**TASK DESCRIPTION:** Starting at the first line of the data, print every line up to and including the one with "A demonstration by", but no pictures.

**DATA BLOCK:**
# # # # # # #

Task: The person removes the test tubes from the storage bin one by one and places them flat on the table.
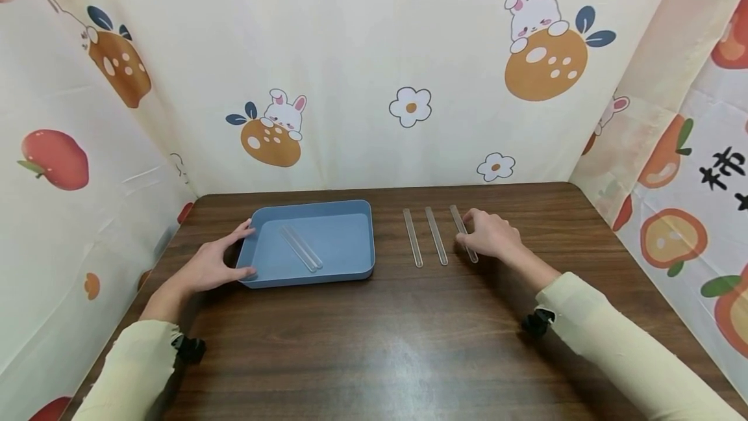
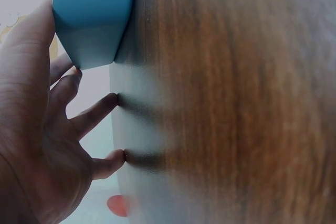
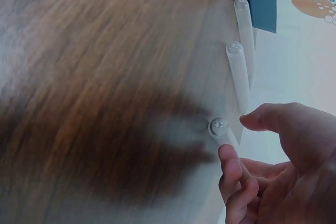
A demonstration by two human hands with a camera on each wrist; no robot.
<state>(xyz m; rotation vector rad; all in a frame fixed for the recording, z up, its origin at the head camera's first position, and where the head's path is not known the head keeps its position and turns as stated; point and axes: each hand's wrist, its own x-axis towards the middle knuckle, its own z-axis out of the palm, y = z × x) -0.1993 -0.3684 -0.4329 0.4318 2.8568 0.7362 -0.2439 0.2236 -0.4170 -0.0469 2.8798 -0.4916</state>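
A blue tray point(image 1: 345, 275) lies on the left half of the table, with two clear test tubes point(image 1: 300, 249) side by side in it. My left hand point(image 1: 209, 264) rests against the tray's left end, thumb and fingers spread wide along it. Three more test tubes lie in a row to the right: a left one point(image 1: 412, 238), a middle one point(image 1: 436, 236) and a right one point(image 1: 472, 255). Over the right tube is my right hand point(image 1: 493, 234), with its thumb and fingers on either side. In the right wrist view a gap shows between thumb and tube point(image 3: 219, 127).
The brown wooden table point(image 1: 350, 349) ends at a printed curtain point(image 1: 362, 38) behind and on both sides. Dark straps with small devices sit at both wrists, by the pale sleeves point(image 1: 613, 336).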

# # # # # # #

**WRITTEN RESPONSE:**
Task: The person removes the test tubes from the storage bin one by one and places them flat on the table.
A demonstration by two human hands with a camera on each wrist; no robot.

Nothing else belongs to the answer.